Aktualnie walczę z flarą, gniciem strzałek, zacieśnieniem kopyt, wysokimi piętkami…do tego prawe kopytko jest skośne.

Pytania:
- czy robić mocniejszy mustang roll?
- czy bardziej wycinać piętki (w tym momencie są na równi ze strzałką)?
- a może macie jakieś inne sugestie?

Gorsze - prawe kopytko.






Pozdrawiam ciepło
Mila


Mam pytanie do po-Larsowych werkowaczy. Skąd pochodzi infornacja, żeby robić mustang roll tylko do pewnego punktu? Na kursie może to przegapiłam, ale nabyłam „Official Trimming Guidelines of the AANHCP”. Ten handbook to coś, co w Stanach dostają uczestnicy kursów takich, jaki mieliśmy z Larsem.  I oto co tam jest napisane:  “... cut the Mustang Roll at an angle between 15 and 45 degrees around the entire perimeter wall of the wall beginning at the toe and continuing to each heel-buttress”  (BTW: jak jest heel buttress po polsku?).       
Heel buttress to będzie pewnie miejsce, gdzie piętka dotyka ziemi.
Gdzieś obiło mi się o uszy, że w naszych warunkach nie możemy robić mustanga na całym obwodzie, bo w końcu zacieśnimy kopyto.

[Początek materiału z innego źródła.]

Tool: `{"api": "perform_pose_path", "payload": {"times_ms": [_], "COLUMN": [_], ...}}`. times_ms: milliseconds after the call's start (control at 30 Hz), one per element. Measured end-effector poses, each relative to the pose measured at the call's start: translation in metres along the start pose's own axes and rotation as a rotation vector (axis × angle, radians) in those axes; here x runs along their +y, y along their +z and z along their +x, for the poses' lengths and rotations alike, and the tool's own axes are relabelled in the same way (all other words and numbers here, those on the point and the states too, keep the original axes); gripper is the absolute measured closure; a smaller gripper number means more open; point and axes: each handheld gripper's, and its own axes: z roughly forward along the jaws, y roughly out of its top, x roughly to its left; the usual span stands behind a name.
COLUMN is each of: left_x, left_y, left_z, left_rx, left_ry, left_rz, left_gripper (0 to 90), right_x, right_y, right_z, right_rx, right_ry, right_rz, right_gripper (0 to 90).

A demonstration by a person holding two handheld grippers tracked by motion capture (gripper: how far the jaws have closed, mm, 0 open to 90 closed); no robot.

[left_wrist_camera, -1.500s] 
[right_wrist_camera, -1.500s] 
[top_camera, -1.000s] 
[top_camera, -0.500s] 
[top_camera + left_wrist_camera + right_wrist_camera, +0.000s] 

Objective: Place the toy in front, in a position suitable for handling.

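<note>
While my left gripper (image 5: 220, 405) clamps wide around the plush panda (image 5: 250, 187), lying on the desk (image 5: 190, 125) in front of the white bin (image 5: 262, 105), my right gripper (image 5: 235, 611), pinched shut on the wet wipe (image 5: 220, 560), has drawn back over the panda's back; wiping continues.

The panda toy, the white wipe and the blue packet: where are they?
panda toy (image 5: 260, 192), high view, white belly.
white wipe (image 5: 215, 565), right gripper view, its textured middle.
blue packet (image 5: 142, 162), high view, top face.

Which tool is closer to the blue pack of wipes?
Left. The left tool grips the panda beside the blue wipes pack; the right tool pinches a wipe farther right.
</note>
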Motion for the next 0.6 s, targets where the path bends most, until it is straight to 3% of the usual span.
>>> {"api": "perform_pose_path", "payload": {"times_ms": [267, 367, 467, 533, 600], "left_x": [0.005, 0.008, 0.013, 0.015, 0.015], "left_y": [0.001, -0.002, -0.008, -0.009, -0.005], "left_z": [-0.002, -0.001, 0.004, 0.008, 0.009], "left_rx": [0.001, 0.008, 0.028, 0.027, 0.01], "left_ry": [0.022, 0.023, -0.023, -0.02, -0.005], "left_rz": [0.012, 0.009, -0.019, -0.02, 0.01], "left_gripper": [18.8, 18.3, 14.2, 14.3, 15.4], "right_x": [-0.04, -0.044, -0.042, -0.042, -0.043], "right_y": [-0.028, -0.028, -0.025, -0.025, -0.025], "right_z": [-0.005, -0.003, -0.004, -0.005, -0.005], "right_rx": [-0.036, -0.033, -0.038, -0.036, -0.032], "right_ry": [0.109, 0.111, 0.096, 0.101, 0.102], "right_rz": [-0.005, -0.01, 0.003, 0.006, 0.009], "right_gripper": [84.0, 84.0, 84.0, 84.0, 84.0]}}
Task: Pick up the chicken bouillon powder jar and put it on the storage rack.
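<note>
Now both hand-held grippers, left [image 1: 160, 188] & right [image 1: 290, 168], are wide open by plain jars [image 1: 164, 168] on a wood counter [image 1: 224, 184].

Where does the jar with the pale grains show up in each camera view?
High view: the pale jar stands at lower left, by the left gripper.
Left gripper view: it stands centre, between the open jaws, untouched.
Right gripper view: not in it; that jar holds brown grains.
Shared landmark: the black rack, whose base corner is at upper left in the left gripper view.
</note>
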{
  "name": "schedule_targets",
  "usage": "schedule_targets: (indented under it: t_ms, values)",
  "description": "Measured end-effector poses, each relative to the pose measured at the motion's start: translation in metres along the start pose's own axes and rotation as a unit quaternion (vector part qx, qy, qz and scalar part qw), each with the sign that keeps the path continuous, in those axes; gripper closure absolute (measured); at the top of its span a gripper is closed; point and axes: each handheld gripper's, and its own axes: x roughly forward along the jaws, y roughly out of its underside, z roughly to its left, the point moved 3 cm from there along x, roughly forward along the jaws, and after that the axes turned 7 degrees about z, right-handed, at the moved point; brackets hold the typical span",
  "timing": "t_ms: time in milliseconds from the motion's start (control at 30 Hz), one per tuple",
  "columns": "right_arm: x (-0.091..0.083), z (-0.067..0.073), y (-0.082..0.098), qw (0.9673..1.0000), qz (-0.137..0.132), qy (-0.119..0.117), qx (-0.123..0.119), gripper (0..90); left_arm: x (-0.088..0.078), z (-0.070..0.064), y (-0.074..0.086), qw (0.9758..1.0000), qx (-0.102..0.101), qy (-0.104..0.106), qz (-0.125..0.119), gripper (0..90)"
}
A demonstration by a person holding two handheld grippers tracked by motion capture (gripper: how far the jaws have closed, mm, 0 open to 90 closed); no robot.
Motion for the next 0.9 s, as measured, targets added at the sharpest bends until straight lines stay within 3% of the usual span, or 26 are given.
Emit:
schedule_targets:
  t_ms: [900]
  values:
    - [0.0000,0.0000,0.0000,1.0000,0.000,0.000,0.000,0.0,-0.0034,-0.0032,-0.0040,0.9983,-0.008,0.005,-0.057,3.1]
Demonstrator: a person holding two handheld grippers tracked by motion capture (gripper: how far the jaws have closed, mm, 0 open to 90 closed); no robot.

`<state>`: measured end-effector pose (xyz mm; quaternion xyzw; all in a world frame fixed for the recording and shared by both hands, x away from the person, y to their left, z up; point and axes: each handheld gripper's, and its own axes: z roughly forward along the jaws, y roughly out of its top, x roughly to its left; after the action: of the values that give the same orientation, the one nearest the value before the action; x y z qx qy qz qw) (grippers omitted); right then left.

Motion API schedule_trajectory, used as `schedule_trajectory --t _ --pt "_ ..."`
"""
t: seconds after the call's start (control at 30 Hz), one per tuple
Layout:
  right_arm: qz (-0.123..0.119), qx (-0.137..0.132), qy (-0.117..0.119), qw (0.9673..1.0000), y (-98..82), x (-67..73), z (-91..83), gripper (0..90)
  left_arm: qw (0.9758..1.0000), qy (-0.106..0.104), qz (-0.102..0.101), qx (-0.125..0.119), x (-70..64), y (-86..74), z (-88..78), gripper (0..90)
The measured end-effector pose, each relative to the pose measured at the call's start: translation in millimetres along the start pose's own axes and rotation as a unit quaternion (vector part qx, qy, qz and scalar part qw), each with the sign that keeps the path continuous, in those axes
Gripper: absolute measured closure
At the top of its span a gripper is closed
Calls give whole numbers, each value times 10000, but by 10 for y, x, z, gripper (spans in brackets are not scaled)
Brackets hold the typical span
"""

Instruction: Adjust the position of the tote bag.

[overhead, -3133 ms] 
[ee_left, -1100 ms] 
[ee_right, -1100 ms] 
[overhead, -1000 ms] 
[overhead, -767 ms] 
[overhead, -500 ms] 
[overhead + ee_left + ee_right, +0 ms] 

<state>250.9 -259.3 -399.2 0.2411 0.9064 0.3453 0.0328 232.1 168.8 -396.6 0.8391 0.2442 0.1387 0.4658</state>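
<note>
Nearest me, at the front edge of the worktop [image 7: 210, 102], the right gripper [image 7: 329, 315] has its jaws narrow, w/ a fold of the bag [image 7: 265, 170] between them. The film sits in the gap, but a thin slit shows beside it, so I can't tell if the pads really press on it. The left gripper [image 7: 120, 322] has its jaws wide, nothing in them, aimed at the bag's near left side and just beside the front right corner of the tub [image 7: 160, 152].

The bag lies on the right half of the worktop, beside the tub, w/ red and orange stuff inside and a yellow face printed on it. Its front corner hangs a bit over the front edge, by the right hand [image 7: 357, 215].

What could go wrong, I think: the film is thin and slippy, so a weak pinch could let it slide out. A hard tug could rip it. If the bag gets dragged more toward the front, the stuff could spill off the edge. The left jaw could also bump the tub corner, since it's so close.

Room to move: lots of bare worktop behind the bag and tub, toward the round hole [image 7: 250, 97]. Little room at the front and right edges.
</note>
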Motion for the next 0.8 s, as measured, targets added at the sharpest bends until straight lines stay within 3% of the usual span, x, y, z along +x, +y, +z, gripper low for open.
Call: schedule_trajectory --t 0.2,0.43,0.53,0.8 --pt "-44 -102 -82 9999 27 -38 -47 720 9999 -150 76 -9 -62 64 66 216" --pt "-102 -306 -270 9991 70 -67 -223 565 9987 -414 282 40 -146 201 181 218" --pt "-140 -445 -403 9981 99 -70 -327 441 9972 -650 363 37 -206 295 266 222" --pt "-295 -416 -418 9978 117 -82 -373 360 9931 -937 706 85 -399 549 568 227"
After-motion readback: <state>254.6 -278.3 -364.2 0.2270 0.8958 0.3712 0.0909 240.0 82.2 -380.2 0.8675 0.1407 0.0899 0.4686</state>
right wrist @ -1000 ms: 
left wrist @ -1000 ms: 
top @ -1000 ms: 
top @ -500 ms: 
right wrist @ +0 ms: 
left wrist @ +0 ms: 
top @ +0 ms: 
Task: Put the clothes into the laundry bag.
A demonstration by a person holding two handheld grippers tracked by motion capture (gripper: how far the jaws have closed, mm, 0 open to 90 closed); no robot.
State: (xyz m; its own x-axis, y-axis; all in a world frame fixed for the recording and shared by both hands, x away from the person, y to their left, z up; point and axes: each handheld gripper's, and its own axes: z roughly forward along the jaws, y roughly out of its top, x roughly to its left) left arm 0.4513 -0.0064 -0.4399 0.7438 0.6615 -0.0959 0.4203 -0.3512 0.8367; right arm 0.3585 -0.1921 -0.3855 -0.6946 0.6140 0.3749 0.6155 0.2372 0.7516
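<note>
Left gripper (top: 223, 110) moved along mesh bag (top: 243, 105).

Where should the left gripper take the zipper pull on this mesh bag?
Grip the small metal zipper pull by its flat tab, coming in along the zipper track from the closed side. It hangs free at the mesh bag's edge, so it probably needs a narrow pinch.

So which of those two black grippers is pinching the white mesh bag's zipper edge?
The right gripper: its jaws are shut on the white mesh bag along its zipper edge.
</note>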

Warunki w Stanach (AANHCP) różnią się w końcu od naszych (SANHCP).
trusia ja mam wrażenie, że ta informacja pochodzi właśnie z kursu. I ta, o której pisze Aquarius też. I jeszcze kojarzy mi się, że tył kopyta rollować się w naszych warunkach powinno tylko jak jest już naprawdę szerokie, albo "rozlewa się" w którąś stronę.

A gdzie nabyłaś handbook jeśli można wiedzieć?